On paper, the Knicks have a far more proficient team with better playmakers, but they are simply playing out of whack due to bad coaching strategy and lackluster chemistry.

The perfect storm is currently hitting the Knicks after an exciting 2020 campaign where they secured the 4th seed in the Eastern Conference, thanks to impeccable defense. The Knicks have the 15th ranked defensive rating this season after posting the fourth-best last season.

While their interior defense remains strong, allowing just 42.7 points per game from inside the paint, they’ve been an awful perimeter guarding team. Their lack of positioning and communication has plagued them all season long.

Once a target in the 2021 NBA draft, OKC point guard Tre Mann recorded 30 points, shooting 4-of-7 from deep and 9-of-16 from the field. Mann, who is currently a rookie, is averaging 8.3 points per game this year, so nothing astronomical.

In addition, they allowed 28 points to Josh Giddey, another rookie from the most recent draft class. When first-year players are torturing experienced veterans, you know a systemic issue impacts the team.

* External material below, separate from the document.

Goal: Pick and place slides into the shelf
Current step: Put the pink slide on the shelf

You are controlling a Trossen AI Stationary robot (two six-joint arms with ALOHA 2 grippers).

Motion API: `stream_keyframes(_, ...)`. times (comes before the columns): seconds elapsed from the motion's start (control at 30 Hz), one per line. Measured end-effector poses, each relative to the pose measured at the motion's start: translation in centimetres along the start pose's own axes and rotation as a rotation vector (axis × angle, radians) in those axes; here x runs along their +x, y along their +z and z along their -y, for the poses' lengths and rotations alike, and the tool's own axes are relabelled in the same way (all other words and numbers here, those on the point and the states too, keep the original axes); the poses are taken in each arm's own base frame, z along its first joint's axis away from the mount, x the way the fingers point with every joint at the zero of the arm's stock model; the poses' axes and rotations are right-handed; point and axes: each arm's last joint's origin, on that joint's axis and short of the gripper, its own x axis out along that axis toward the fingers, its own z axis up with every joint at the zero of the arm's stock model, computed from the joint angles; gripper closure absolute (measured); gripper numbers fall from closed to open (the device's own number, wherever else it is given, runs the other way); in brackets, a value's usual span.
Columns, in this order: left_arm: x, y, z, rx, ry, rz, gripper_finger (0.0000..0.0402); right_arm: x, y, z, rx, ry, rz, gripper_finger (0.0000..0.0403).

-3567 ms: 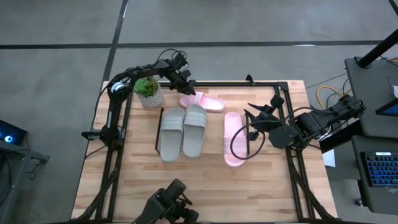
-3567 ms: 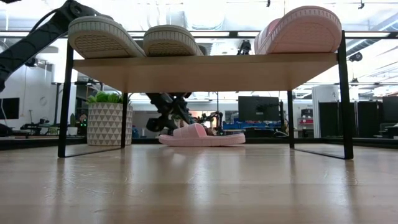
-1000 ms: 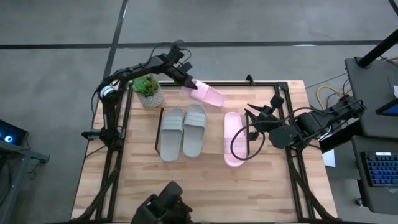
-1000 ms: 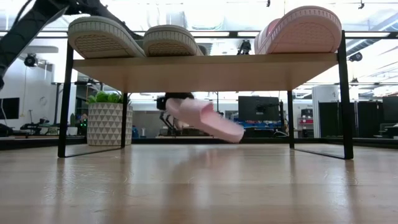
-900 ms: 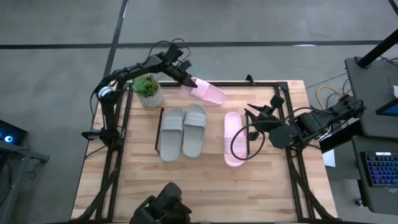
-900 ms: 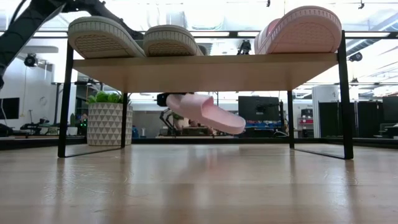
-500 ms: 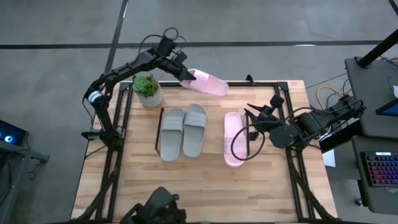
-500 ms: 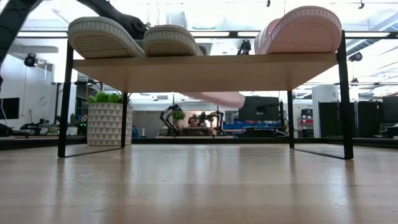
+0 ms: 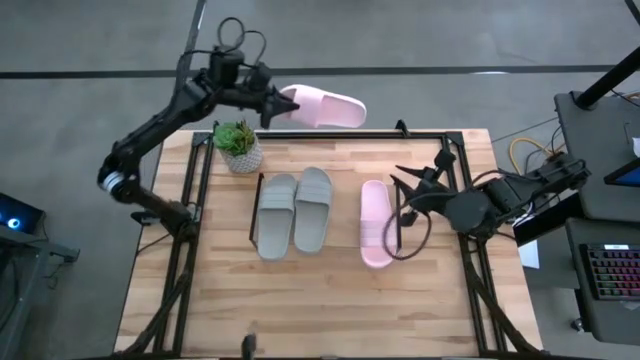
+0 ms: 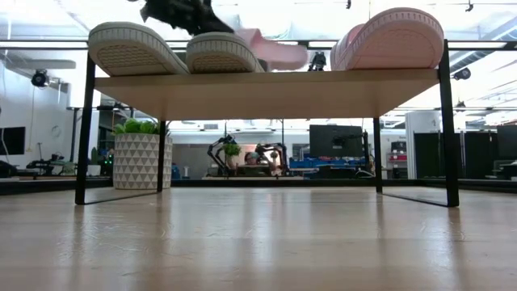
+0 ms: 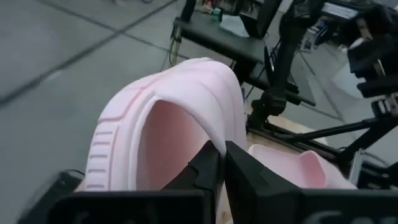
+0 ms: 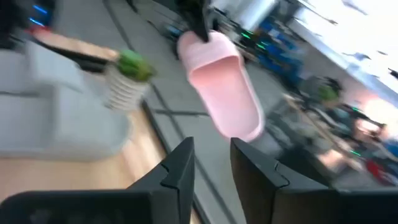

It goes far beyond the players, though, as head coach Tom Thibodeau completely wasted a time-out at the end of the game, attempting to use a second challenge when he already exhausted his opportunities.

“That was my fault,” Thibodeau said. “I screwed that up.”

The Knicks can’t afford to be having mental issues from their coach, let alone playing abysmal defense day-in and day-out.

The New York Knicks may need to make some changes after this season:

The perfect storm connects to three team factors: the coaching, players, and front office. Leon Rose and upper management can’t be given a pass, considering they whiffed so hard in free agency with Evan Fournier and Kemba Walker. They should’ve been more aggressive at the trade deadline, at least trying to get rid of some big contracts, but instead retained Mitchell Robinson, who’s in the final year of his rookie contract (they should extend him), and remain steadfast with Fournier, who has been wildly inconsistent this season. Walker simply had zero value, so a team would’ve had to acquire additional compensation just to take his contract off the books.

Once again, the Knicks find themselves residing in the laughingstock category, losing winnable games against bad opponents. They’re currently on a stretch of 12 losses in their last 15 games. The schedule doesn’t get any easier with the Brooklyn Nets coming up on Wednesday, Miami on Friday, and Philadelphia in back-to-back games on Sunday and next Wednesday. If matters couldn’t get any worse, they will take on Phoenix and then the Clipper after Philly.

By the end of this six-game stretch, the Knicks could be so far out of playoff contention that ownership considers firing people.